**WORK TO COMPLETE**: In the entries below, the lines from the one with "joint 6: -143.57" through the one with "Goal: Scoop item" are to be copied exactly; both ends count.

**EXTRACTED RECORDS**:
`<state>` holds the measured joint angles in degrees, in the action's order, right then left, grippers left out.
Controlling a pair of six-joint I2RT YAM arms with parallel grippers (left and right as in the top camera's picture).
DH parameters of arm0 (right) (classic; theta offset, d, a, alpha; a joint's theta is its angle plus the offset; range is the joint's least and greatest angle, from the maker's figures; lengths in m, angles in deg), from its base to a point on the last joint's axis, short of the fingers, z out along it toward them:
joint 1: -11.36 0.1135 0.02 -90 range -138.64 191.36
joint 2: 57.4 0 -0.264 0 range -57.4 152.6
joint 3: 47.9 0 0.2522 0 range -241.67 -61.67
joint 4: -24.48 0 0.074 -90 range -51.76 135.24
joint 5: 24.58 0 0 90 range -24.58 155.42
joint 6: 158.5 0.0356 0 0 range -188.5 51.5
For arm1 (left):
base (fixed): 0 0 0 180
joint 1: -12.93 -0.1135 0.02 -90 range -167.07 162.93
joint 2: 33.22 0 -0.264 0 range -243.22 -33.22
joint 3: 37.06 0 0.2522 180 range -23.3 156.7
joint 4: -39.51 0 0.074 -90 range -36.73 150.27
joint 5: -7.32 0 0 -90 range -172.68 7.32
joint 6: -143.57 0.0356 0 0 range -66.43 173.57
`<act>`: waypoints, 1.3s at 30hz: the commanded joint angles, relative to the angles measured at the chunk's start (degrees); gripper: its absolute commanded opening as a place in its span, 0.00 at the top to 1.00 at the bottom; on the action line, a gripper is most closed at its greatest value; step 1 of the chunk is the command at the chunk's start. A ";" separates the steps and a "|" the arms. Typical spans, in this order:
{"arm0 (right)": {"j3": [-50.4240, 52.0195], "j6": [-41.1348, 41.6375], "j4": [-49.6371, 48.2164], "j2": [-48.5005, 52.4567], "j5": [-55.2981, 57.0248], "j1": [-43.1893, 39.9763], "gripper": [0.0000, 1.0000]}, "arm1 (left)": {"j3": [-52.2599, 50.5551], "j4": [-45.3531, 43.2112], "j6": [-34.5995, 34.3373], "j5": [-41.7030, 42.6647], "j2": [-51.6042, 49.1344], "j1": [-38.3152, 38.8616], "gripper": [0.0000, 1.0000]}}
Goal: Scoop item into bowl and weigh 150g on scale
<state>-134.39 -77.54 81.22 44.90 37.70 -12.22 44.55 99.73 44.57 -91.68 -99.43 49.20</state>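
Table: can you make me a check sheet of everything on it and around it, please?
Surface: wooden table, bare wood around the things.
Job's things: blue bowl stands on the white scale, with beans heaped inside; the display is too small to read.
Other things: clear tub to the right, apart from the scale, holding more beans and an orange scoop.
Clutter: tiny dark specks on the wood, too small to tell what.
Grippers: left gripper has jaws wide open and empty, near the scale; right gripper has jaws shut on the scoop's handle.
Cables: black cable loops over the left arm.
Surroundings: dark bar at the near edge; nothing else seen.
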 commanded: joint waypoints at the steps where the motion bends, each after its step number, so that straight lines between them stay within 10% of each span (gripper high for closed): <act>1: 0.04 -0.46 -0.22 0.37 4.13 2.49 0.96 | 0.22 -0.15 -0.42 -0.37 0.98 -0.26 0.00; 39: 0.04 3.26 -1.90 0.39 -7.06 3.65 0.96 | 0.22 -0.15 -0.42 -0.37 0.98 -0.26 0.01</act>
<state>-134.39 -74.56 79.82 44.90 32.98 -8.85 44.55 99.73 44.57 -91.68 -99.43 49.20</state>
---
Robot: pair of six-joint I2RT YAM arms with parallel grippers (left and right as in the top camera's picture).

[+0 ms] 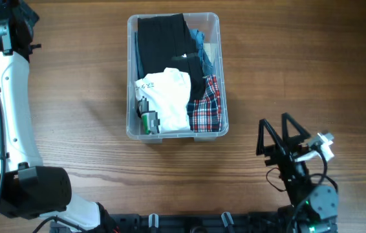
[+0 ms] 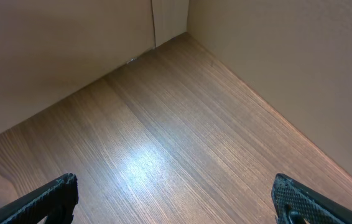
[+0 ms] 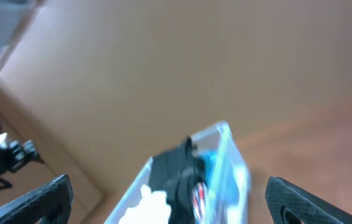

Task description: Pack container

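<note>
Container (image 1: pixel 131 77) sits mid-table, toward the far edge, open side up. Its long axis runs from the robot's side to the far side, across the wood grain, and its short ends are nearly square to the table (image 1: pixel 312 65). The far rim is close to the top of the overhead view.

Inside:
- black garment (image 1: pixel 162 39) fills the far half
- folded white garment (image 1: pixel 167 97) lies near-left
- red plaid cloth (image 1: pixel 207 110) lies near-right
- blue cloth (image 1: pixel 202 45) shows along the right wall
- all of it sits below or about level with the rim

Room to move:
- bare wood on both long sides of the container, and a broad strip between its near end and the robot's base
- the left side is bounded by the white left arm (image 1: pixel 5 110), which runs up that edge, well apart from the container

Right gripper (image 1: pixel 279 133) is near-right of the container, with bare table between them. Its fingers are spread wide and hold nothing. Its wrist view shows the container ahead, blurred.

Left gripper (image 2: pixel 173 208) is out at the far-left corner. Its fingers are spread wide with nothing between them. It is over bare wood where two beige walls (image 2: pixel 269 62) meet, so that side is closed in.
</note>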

**ANSWER SPACE**:
joint 6: -143.57 0.0356 0 0 range -66.43 173.57
`<act>`: waypoints, 1.3s at 30hz: the commanded joint angles, relative to the angles measured at the chunk's start (degrees); gripper: its absolute commanded opening as a place in its span, 0.00 at the top to 1.00 at the bottom; on the action line, a gripper is most closed at its greatest value; step 1 of the chunk is the command at the chunk's start. A ";" separates the steps and a "|" the arms. Typical spans, in this order:
{"arm0 (right)": {"j3": [-50.4240, 52.0195], "j6": [-41.1348, 41.6375], "j4": [-49.6371, 48.2164], "j2": [-48.5005, 52.4567], "j5": [-55.2981, 57.0248], "j1": [-43.1893, 39.9763], "gripper": [0.0000, 1.0000]}, "arm1 (left)": {"j3": [-52.2599, 50.5551], "j4": [-45.3531, 43.2112], "j6": [-34.5995, 34.3373], "j5": [-41.7030, 42.6647], "j2": [-51.6042, 49.1344], "j1": [-38.3152, 38.8616], "gripper": [0.0000, 1.0000]}}
Goal: Scoop item into bowl and weigh 150g on scale

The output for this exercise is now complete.